博赤剌命人拿了上好的茶叶沏了茶,两人促膝对饮。
农岑惜向来不会品茶,也就是不爱喝白开水所以才喝茶,所以,仍是一贯的为了润喉一饮而尽,把茶杯放在桌上,她便将自己的想法一一道出。
博赤剌看着她一气呵成的倒茶喝茶放下茶杯的动作,好像他们又回到了十年之前初遇的时候。
“其实我觉得,并没有所谓最好的解决办法,一切棘手问题的答案,都不可能获得以一对百的效果,肯定还是有人会顾及不到,所以,我只说一个我觉得目前最合适的办法。”农岑惜仍在自顾自的一边摆弄茶具一边说话,并没有注意到对面的人情意绵绵看着她。
博赤剌微笑点头,静等农岑惜的妙方。
“求稳,莫不如八成的武官是阿齐族人,他们对新辽的忠诚度和他们的可信度都比较高;而求新,就八成文官是汉人,他们接受新鲜事物比较快,而且文明程度相对较高,有利于尽快实现新政的产生和推行。这样一方面牵制了外族反动的武装能力,一方面也能让阿齐族在先进思想的影响下快速进步。等到若干年后,没有了所谓种族的概念之后,大家就能比较和谐相处了。但是我看,在你的任期内,恐怕还达不到那么和谐的程度。”

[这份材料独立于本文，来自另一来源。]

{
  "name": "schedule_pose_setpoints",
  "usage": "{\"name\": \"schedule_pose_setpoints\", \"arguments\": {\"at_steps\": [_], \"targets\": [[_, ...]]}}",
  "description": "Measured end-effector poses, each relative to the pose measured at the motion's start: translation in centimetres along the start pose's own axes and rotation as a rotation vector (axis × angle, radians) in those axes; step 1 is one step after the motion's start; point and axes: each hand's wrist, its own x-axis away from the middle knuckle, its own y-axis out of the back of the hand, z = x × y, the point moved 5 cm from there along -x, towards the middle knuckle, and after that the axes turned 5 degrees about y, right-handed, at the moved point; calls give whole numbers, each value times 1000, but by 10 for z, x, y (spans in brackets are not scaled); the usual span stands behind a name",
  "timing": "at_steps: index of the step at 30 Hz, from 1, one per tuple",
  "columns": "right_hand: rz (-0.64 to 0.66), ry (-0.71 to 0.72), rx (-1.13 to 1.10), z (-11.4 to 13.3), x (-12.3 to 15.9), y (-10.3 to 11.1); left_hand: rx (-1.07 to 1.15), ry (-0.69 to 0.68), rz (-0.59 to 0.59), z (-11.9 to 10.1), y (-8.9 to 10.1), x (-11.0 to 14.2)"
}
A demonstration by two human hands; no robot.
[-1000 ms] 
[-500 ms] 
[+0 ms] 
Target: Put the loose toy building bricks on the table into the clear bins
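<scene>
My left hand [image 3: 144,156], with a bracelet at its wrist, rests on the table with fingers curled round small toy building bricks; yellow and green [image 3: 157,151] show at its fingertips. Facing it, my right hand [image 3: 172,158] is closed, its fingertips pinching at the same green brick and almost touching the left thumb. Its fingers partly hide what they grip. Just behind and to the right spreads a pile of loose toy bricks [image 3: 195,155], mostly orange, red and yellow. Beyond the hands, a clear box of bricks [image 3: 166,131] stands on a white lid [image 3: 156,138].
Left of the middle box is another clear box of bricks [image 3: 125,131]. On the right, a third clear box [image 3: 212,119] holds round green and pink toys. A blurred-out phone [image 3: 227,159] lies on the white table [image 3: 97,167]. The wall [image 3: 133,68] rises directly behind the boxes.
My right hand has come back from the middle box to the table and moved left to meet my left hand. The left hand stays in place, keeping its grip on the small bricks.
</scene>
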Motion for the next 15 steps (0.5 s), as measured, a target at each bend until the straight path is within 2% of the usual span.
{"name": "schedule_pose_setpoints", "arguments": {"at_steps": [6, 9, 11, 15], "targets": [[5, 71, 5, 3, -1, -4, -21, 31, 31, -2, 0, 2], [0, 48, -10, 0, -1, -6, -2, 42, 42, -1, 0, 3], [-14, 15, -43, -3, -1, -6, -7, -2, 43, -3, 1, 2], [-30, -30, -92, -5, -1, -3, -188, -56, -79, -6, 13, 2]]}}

农岑惜说完,静等博赤剌对这个建议的意见,却久久未能听到一个字,倒完茶再抬头的时候,正撞上博赤剌神情的目光而不知所措。
“博赤剌哥哥!”韩依柔穿着一身色彩艳丽的劲装从外面慌张的奔了进来,原本是想直奔博赤剌怀中的,却因为看到了农岑惜而忽然顿住了脚步。她眼睛红红的,眼角还有未干的泪痕,显然是哭过。
农岑惜深感自己碍事儿,所以借故有事,便大步离开博赤剌的房间。
可是人还没走出门口呢,就听到韩依柔闷在博赤剌怀里呜呜的哭了起来,“博赤剌哥哥,我有喜了!怎么办啊?!”

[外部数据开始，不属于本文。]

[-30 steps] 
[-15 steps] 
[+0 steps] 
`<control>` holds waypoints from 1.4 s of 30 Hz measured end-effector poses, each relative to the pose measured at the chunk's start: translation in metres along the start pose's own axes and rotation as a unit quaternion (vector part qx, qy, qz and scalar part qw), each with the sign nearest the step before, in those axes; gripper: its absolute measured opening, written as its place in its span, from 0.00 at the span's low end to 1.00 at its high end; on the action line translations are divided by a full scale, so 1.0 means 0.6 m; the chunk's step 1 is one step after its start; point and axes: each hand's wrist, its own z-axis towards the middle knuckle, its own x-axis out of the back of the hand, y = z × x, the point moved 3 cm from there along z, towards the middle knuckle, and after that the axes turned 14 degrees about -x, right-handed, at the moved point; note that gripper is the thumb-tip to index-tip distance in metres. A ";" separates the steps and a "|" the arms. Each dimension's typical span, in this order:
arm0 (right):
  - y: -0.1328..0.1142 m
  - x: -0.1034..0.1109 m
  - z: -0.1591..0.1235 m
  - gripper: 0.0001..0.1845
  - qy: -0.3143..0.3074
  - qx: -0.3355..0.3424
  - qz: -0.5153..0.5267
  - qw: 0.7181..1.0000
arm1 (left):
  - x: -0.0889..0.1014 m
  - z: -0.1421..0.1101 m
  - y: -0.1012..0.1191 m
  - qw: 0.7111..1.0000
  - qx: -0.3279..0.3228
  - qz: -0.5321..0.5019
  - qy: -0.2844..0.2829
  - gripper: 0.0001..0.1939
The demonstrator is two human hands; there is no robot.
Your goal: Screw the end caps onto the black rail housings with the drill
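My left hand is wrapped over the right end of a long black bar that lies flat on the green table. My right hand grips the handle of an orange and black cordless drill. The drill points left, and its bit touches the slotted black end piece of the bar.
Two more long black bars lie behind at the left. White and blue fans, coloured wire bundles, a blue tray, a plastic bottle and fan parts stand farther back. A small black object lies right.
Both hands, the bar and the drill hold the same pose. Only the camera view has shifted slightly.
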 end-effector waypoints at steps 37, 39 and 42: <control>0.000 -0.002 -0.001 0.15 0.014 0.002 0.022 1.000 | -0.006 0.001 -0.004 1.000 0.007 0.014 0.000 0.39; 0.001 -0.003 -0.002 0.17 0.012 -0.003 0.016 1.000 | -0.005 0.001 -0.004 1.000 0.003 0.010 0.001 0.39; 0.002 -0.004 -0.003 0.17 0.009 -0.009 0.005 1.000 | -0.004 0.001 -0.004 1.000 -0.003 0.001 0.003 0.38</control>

农岑惜身子一震,脑子嗡嗡的响了起来,好像眼前的事物已经天旋地转,耳朵也不听了使唤,好在那双腿还灵光,迅疾离开了她一秒钟不想多留的地方。
她已经忘记自己是怎么走出驿馆的,是怎么上的马儿,也不知道马儿究竟奔跑的有多快,跑出了有多远,待她恢复神智的时候,马儿已经到了奔涌的襄江岸畔。
此刻她多想大声的喊,大声的哭,大声的控诉上天的捉弄。
可是,除了毫无生气的呆愣,她现在什么也没有做。呆立河畔,沐浴微凉的春夜的风,一直到晨曦微出。

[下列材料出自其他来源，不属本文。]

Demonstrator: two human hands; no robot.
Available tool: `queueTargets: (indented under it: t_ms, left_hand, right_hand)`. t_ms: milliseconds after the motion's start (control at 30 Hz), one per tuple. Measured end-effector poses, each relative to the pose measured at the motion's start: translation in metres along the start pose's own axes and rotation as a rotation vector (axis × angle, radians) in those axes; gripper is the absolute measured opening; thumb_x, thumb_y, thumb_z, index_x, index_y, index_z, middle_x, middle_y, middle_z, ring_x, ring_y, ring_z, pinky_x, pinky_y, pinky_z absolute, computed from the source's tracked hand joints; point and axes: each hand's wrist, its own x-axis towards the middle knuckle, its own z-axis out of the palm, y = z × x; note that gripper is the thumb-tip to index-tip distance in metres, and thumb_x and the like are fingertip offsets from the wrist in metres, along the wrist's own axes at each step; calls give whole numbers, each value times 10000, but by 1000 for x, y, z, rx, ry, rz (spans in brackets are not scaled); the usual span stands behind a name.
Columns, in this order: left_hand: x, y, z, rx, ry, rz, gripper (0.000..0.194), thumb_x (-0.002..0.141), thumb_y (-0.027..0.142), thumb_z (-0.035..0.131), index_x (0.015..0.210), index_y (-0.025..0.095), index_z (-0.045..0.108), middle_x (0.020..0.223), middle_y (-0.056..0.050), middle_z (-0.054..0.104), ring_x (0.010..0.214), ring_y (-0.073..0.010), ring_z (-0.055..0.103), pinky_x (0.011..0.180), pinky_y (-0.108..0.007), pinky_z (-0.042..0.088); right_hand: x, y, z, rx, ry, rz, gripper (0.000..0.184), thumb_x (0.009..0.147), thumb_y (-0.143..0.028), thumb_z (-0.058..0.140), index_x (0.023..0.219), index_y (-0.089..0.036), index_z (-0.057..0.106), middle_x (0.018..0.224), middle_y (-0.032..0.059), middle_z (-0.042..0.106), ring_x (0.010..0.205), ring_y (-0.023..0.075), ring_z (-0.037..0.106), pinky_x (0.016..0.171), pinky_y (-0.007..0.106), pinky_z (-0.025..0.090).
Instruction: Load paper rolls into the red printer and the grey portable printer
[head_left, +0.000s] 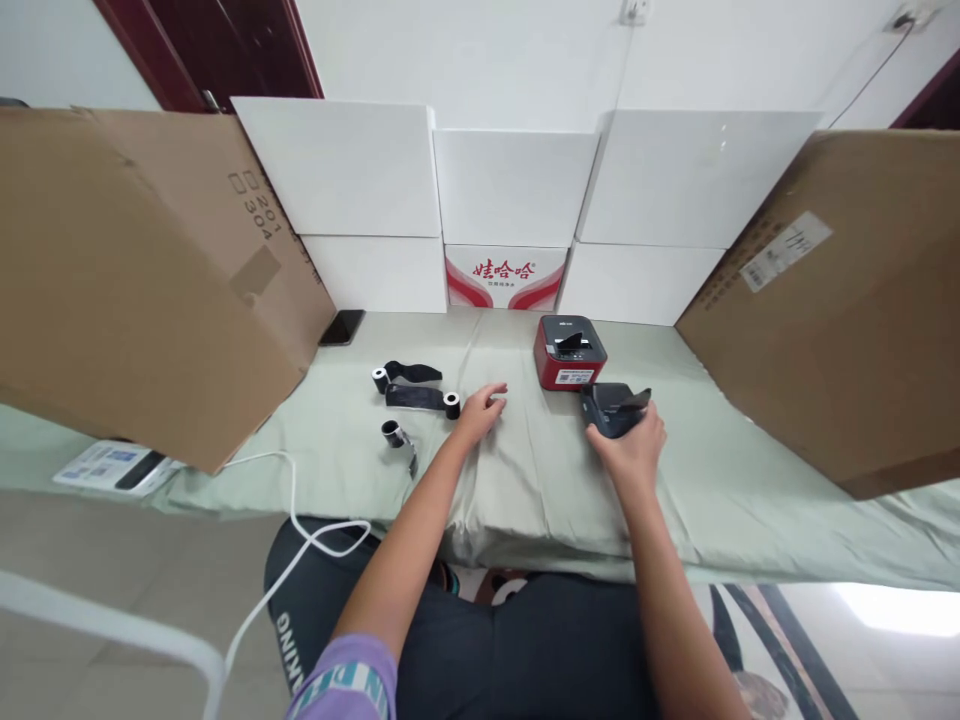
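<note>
My right hand (632, 447) grips the near right side of a small dark grey portable printer (606, 412), with a strip of black paper sticking up from it. Just behind it stands a red and black label printer (570, 355), which also has a black strip at its top. My left hand (481, 413) is over the cloth with fingers apart and nothing in them. Beside it on the left lies a black paper roll (451, 405) with its strip unrolled. Another roll (380, 380) and a third roll (392, 433) lie farther left, with loose black ends.
A pale green cloth (517, 470) covers the table. White panels (517, 185) stand along the back, above a red-and-white printed box (506, 278). Cardboard sheets (142, 270) flank the left, with another cardboard box (847, 330) right. A phone (343, 327) and white cable (294, 490) are at left.
</note>
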Motion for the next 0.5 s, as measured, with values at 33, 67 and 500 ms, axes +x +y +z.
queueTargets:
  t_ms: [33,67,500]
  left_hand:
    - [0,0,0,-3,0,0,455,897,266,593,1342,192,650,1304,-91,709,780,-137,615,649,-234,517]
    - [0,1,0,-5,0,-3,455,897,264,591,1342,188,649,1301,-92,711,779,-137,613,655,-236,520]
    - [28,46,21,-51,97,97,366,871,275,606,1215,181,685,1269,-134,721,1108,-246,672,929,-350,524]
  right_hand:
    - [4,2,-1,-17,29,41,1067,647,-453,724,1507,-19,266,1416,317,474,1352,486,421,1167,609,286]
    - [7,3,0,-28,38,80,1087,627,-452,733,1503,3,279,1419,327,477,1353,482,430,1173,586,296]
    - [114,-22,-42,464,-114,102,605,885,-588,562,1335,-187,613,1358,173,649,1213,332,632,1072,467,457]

只是,她再次回到驿馆的时候,除了百合,竟再没有人注意到她一夜未归。应该大都沉浸在韩依柔的喜讯之中吧,尤其是博赤剌。
“辰儿,你吓死我了,你再不回来我可就去找王派人寻你了呢!”百合看了看农岑惜周身没有伤,只是身上透着一股寒气,面上没有血色的苍白,精神萎靡不振。她担心不已。
“辰儿,你怎么了?”百合焦急的追问。
农岑惜摇摇头,挤出一抹苦笑,“我没事,我很好。百合,谢谢你的关心。”
百合也知道,农岑惜不想说的事,怎么问都没用,“不管是什么事,要想开,别一个人捂在心里面。其实,什么困难都能过去的。你看我,不也好好的么?”
农岑惜点点头,紧紧抱着百合。
农岑惜一夜未眠,吹了一夜的凉风,却一早晨回来就看到博赤剌对韩依柔无微不至的照顾。原本韩依柔都是跟大家一样骑马,但是从这天开始,她就改为坐马车了。
她也曾幻想,是不是他们仍有重新拥抱彼此的可能,但是至此,就连幻梦也破灭了。韩依柔怀孕了,封后的事,在他们离开锦都出征之前就在紧锣密鼓的筹备着,已经改变不了。或许,他从未想过要改变吧!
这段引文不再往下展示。